A Western diplomat who monitors the Nicaraguan war closely said 2,000 to 3,000 of the guerrillas, known as contras, have entered Nicaragua from their bases in Honduras during the last 10 days.
"They are not doing anything big, but they are trying to show the Americans that they are not beaten," the diplomat said.
At Least 3 Killed
On Monday night, a force of more than 100 contras launched a mortar attack on a regional electricity substation at Yalaguina, about 135 miles northwest of Managua. A militia guard and a civilian technician were killed in the attack, officials said.
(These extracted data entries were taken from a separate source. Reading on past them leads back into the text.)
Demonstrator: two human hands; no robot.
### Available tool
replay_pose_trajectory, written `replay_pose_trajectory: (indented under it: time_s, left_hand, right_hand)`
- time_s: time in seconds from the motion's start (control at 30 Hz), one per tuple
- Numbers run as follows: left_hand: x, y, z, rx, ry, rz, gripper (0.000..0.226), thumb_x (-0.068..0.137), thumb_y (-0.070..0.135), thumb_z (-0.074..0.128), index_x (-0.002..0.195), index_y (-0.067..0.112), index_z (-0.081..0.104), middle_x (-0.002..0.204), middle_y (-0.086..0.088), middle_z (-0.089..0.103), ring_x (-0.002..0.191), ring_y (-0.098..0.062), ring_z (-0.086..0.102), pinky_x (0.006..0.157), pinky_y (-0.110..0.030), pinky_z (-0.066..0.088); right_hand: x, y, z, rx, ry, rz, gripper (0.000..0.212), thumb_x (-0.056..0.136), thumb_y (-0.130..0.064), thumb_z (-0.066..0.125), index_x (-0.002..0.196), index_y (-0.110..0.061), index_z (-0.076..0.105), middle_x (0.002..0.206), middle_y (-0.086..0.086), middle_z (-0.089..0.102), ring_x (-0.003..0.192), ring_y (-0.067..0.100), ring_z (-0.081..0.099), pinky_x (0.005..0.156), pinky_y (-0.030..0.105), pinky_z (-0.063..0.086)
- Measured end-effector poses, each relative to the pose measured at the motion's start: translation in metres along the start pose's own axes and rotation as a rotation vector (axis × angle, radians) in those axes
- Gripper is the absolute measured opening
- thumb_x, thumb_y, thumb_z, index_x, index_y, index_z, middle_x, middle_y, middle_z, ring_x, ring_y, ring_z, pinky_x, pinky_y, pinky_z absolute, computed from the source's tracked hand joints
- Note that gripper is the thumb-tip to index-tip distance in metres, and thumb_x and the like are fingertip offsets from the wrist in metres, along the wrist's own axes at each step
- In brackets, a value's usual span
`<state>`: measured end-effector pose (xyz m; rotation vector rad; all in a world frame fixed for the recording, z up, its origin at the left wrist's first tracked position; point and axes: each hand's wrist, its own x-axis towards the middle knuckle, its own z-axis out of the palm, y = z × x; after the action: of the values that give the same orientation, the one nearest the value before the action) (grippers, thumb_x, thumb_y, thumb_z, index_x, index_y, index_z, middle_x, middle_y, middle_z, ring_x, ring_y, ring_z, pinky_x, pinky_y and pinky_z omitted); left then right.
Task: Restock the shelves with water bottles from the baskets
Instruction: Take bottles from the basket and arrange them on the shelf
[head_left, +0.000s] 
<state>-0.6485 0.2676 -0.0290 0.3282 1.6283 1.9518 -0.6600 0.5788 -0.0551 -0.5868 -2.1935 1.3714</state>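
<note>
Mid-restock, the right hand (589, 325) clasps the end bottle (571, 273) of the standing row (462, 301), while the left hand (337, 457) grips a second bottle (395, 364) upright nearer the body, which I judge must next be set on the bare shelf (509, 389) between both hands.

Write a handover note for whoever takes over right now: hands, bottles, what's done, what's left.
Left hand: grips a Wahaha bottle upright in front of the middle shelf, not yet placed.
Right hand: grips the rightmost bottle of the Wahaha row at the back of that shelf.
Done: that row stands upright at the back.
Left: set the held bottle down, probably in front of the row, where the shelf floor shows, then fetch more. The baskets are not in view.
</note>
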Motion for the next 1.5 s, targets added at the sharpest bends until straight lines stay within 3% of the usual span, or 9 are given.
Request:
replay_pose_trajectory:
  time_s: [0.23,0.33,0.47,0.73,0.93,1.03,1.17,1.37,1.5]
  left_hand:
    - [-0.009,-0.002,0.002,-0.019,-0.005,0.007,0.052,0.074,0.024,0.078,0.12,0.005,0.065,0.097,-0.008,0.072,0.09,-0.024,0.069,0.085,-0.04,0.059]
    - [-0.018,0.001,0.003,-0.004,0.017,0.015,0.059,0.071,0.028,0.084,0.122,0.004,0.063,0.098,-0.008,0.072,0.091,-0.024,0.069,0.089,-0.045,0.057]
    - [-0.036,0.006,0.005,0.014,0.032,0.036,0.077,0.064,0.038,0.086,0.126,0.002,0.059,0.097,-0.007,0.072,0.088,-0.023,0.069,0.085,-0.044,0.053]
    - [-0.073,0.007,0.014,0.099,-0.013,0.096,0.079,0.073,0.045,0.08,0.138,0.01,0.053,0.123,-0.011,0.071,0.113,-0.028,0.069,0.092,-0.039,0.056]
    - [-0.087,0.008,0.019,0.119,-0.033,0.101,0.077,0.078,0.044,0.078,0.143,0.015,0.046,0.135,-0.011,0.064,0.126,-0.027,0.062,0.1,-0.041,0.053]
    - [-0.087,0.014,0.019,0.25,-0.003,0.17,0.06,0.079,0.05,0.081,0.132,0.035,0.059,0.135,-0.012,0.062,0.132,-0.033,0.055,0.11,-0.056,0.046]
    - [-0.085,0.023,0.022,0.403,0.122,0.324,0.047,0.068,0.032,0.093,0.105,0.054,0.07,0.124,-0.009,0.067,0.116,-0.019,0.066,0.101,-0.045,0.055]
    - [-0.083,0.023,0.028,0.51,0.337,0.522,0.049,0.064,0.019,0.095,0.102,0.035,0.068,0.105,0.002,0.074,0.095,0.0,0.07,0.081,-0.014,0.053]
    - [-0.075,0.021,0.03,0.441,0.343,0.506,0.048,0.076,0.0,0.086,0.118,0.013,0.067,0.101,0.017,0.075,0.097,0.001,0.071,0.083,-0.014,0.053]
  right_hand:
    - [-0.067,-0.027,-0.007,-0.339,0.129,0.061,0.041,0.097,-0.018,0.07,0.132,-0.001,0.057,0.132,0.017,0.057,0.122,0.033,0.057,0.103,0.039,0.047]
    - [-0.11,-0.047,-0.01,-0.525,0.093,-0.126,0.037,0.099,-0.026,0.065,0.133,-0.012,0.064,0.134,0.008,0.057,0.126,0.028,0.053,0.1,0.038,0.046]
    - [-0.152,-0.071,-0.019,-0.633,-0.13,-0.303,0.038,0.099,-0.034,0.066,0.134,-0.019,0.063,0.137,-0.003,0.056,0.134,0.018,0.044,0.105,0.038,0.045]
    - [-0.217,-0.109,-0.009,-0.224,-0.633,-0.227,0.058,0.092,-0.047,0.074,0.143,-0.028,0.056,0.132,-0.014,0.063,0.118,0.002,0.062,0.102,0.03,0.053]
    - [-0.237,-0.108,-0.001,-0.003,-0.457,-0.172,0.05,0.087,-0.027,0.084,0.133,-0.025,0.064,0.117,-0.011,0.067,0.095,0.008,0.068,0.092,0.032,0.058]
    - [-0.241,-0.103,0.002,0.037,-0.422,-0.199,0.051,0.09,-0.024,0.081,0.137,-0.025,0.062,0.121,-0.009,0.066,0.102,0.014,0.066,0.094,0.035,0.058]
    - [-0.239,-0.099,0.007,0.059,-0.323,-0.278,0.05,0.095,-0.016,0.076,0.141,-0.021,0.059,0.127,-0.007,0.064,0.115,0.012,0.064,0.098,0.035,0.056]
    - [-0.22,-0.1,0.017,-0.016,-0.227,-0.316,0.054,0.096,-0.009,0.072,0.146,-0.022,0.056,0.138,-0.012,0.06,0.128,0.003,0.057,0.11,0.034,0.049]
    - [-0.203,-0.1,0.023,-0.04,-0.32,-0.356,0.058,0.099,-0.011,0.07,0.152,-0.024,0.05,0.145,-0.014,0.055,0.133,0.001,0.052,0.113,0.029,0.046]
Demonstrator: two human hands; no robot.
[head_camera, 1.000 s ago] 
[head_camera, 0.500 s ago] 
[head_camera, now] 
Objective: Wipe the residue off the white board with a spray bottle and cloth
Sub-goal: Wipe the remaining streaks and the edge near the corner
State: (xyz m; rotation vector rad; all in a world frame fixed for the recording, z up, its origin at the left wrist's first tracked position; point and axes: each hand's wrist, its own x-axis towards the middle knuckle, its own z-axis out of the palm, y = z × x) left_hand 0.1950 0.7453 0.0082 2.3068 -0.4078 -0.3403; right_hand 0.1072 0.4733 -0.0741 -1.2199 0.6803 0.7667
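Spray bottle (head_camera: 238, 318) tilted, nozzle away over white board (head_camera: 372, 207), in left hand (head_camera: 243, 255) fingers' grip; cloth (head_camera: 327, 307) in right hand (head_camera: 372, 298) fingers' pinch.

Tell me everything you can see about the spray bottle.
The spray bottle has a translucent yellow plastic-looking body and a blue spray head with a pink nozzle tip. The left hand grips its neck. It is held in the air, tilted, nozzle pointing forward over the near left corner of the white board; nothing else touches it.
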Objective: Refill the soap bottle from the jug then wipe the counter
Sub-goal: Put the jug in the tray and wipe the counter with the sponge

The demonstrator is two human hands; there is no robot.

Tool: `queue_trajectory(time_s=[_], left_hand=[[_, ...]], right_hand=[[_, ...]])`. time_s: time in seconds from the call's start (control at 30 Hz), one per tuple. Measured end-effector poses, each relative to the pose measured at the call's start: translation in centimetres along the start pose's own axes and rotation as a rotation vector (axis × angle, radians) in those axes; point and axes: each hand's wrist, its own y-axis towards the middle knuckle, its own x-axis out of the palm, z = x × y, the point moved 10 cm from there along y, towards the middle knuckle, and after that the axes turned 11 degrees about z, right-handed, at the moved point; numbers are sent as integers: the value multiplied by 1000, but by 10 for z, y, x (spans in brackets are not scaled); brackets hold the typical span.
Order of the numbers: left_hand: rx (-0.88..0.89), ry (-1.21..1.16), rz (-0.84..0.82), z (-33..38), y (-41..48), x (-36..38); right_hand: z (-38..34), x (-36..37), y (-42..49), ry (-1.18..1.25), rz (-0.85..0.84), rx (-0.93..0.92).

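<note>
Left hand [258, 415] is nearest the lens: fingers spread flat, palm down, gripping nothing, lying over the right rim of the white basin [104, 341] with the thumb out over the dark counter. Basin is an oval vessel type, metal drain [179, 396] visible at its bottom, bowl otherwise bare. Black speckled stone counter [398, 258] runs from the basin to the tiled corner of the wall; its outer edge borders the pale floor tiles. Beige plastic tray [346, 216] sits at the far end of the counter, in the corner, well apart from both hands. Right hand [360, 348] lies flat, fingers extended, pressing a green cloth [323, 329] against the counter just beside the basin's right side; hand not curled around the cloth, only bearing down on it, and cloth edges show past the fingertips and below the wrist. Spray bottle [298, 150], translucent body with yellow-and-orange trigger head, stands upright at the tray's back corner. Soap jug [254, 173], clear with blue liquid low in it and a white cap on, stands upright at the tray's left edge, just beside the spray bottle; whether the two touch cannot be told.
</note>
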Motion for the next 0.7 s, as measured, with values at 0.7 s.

They said at least one contra was killed and one was wounded and captured.
Damage to the substation has left about 150,000 people in the region without electricity.
On March 11, about 200 contras burned seven tobacco barns and four other buildings at a big tobacco processing center five miles from Jalapa, near the Honduran border. No casualties were reported in that attack.
The contras have carried out several other minor assaults in the last 10 days in the northern border area. Meanwhile, there and elsewhere in Nicaragua's rugged backlands, the Sandinista army has engaged contras frequently in combat.
An army report published Wednesday said that 115 contras had been killed in the previous nine days. There was no independent verification of that figure, and the army did not report its own casualties.
Most in Honduras
Since last November, the contras have been largely on the defensive. Military and diplomatic analysts in Managua estimate total contra strength at no more than 16,000. One foreign analyst said this week that all but 4,000 to 6,000 of them are now camped in neighboring Honduras.
The analyst, who spoke on the condition that he not be identified, said the contras are receiving regular shipments of U.S. aid. Congress last year authorized $27 million in non-lethal aid.
The administration of former Honduran President Roberto Suazo Cordova blocked delivery of the aid through Honduras, reportedly to reinforce requests for more U.S. assistance to his country. But President Jose Azcona, who was inaugurated in January, has been letting U.S. planes carrying contra aid land at Aguacate airfield near the border, according to a diplomatic source.
Under last year's aid package, the Reagan Administration was barred from giving the contras anything but "humanitarian" aid, which includes boots and uniforms but not arms, ammunition and military training. The aid package now proposed by the Administration includes $70 million in military aid.
Nicaraguan President Daniel Ortega was quoted Wednesday by Nicaraguan newspapers as saying that American public opinion is against the contra aid.
"Even in Congress, it does not seem sure that they will approve the $100 million," he said. But if the aid package is rejected, he added, Reagan will find a way to keep helping the contras.